In the previous post, I looked at the intramolecular rearrangement of the oxetane carboxylic acid to a lactone, finding the barrier to the Sn2 reaction with retention was unfeasibly high. Here I explore alternatives.

  1. This first attempt uses a second molecule of a carboxylic acid (modelled as formic acid for simplicity) to see if it can catalyse the reaction. All FAIR data at 10.14469/hpc/10820

    The reaction still occurs with retention at the Sn2 centre, and the free energy barrier is 47.9 kcal/mol (ωB97XD/Def2-TZVPP), very little different from the unimolecular reaction without additional acid (49.9 kcal/mol).
  2. How about inversion at the Sn2 centre? The energy profile now looks quite wrong, because the additional acid is too small to simultaneously straddle the entire molecule from the point of proton removal to the point of reprotonation, if inversion occurs at the Sn2 centre. The reaction ends up (or starts, depending on your point of view) with a proton in the wrong place!

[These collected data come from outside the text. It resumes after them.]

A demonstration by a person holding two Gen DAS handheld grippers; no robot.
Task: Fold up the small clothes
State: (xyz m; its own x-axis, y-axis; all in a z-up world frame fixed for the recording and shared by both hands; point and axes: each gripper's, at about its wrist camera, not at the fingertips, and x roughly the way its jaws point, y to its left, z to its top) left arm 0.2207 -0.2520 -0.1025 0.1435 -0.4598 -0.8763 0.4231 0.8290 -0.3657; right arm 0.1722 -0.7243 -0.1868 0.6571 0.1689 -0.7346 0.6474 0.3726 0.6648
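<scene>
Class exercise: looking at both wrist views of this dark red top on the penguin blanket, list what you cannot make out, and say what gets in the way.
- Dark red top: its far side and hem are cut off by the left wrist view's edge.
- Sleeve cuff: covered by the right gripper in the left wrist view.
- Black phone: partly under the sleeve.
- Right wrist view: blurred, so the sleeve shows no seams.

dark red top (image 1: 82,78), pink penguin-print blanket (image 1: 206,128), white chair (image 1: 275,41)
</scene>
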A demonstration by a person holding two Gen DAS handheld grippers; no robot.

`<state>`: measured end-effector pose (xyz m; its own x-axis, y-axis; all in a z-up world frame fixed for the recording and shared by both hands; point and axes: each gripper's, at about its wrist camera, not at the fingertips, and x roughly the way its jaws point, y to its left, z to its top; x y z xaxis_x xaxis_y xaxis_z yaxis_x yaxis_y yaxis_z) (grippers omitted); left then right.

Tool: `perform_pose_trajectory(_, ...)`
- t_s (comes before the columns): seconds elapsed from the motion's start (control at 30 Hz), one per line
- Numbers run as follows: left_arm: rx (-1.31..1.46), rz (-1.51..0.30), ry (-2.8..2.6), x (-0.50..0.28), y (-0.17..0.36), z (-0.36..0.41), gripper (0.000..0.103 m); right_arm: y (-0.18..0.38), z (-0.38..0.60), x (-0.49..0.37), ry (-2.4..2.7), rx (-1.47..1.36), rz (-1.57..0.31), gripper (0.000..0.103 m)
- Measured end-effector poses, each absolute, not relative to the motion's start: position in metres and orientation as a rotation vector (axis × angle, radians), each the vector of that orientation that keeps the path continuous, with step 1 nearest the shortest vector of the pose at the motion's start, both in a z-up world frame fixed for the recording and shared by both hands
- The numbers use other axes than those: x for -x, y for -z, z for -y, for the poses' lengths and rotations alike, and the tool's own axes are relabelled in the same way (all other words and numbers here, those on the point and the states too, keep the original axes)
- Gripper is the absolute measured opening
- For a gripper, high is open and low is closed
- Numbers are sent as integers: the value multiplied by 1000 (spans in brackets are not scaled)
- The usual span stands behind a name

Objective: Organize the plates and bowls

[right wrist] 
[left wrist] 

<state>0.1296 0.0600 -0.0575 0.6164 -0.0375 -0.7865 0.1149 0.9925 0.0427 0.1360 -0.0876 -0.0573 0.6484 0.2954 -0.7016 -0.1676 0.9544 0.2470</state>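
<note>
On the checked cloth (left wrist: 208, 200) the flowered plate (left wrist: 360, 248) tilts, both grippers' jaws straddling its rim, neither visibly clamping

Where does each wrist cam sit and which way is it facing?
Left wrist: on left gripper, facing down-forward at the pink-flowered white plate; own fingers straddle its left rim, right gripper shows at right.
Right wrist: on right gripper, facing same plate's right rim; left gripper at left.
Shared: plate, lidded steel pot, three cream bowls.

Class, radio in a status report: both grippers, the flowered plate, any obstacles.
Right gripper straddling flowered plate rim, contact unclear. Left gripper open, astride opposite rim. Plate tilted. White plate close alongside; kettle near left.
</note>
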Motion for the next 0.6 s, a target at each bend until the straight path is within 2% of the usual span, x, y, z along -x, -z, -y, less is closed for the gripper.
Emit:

  3. So the need to make the proton transfer agent larger, by now including TWO additional carboxylic acids.

    There are now three proton transfers, one at each end of the oxetane-carboxylate and the product lactone and one between the two transfer acids. Watch the animation carefully to note the sequence in which they occur. The free energy barrier is now 27.0 kcal/mol for a standard state of 1 atm (ωB97XD/Def2-TZVPP). This could be reduced (3.2 kcal/mol or more) for the higher effective molar concentrations in the liquid or solid state of the pure oxetane.
  4. The structure of this transition state (click image below to view 3D model) shows one interesting point of CH…O interaction between transfer catalyst and substrate.

The next steps will be to explore the impact of making substitutions in the oxetane ring; there now seems to be a viable model to use for this purpose.